» **ACTION ITEM**: Your answer must be a word-for-word copy of the listing below, minus its pictures.
________________________________________
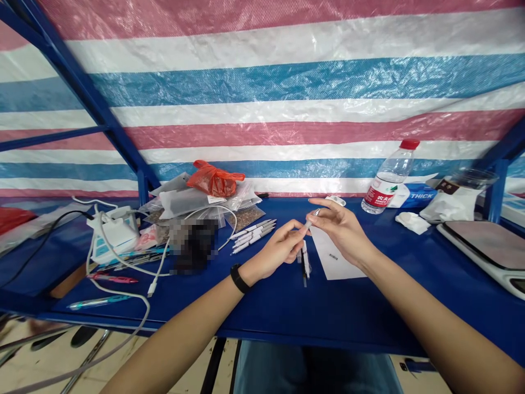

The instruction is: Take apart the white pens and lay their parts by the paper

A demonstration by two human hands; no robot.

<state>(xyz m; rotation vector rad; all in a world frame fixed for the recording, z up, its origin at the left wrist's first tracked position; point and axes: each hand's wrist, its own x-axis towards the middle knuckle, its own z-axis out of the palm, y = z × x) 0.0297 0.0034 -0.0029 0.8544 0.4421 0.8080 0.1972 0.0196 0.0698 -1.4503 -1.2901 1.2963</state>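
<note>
One small pale piece (308, 225) is pinched by the left hand (278, 251) and right hand (341, 227); slim pen parts (305, 262) lie nearer, left of white paper (336, 268).

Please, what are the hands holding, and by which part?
Apparently a small whitish pen part: the left hand pinches its lower end, the right hand its silvery upper end.

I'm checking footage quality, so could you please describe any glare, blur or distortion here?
Head view: glare flecks the striped sheet; head view: the scale near the right edge looks stretched; head view: blocky pixelation masks a dark item; head view: the small held piece lacks crisp detail.
</note>
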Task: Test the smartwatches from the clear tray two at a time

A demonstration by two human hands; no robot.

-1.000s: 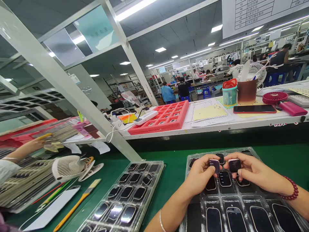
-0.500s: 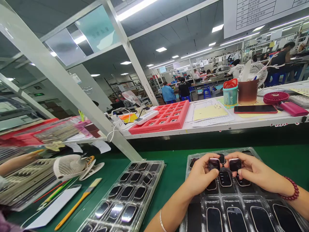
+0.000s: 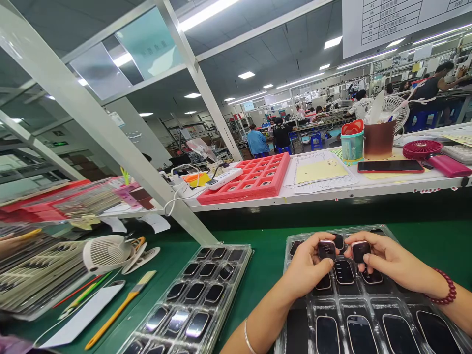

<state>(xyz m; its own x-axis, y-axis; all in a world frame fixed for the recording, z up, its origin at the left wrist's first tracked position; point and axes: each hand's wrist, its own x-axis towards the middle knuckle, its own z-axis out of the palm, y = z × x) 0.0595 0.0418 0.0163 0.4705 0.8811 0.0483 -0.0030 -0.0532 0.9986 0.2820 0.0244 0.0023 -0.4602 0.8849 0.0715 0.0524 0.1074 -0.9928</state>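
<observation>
My left hand (image 3: 308, 263) is closed on a smartwatch body (image 3: 326, 249) with a dark, rounded-square screen and faint text on it. A second smartwatch body (image 3: 360, 251) is gripped in my right hand (image 3: 391, 258), its thumb lying over the lower edge of the screen. Neither watch has a strap in sight. Both hands hover over a clear plastic tray (image 3: 342, 295) that holds several more watch bodies in its pockets. One of these, a watch (image 3: 344, 273) just below my hands, shows a lit list on its screen.
Another clear tray of watches (image 3: 224, 314) lies to the left. Beyond it are a brush (image 3: 121, 309), a white card (image 3: 84, 314) and a small white fan (image 3: 105, 254). A shelf (image 3: 258, 201) bears a red foam tray (image 3: 250, 182) and a phone (image 3: 391, 166). Another person's hand (image 3: 18, 241) shows at far left.
My right thumb has shifted up onto the screen of the right watch. My left hand stays nearly still. The other person's hand at far left has drawn back leftward.
</observation>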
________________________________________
» **RESULT OF THE EXERCISE**:
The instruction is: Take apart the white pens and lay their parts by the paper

A demonstration by two human hands; no robot.

<state>(xyz m; rotation vector rad; all in a world frame fixed for the recording, z up, its origin at the left wrist's first tracked position; point and axes: each hand's wrist, its own x-axis towards the middle knuckle, its own z-axis out of the palm, y = z × x) 0.0297 0.0034 -0.0029 0.8544 0.4421 0.8080 0.1972 0.0196 0.0698 -1.4503 -1.2901 1.2963</state>
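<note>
One small pale piece (308, 225) is pinched by the left hand (278, 251) and right hand (341, 227); slim pen parts (305, 262) lie nearer, left of white paper (336, 268).

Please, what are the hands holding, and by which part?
Apparently a small whitish pen part: the left hand pinches its lower end, the right hand its silvery upper end.

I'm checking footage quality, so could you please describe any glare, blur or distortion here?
Head view: glare flecks the striped sheet; head view: the scale near the right edge looks stretched; head view: blocky pixelation masks a dark item; head view: the small held piece lacks crisp detail.
</note>
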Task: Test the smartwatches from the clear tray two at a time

A demonstration by two human hands; no robot.

-1.000s: 
-0.500s: 
+0.000s: 

<state>(xyz m; its own x-axis, y-axis; all in a world frame fixed for the recording, z up, its origin at the left wrist's first tracked position; point and axes: each hand's wrist, its own x-axis towards the middle knuckle, its own z-axis out of the palm, y = z × x) 0.0595 0.0418 0.0163 0.4705 0.8811 0.0483 -0.0030 -0.0532 0.9986 0.2820 0.0244 0.0023 -0.4602 0.8849 0.0715 0.0524 0.1074 -0.9928</state>
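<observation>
My left hand (image 3: 308, 263) is closed on a smartwatch body (image 3: 326, 249) with a dark, rounded-square screen and faint text on it. A second smartwatch body (image 3: 360, 251) is gripped in my right hand (image 3: 391, 258), its thumb lying over the lower edge of the screen. Neither watch has a strap in sight. Both hands hover over a clear plastic tray (image 3: 342, 295) that holds several more watch bodies in its pockets. One of these, a watch (image 3: 344, 273) just below my hands, shows a lit list on its screen.
Another clear tray of watches (image 3: 224, 314) lies to the left. Beyond it are a brush (image 3: 121, 309), a white card (image 3: 84, 314) and a small white fan (image 3: 105, 254). A shelf (image 3: 258, 201) bears a red foam tray (image 3: 250, 182) and a phone (image 3: 391, 166). Another person's hand (image 3: 18, 241) shows at far left.
My right thumb has shifted up onto the screen of the right watch. My left hand stays nearly still. The other person's hand at far left has drawn back leftward.
</observation>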

What appears above is the complete answer to the exercise.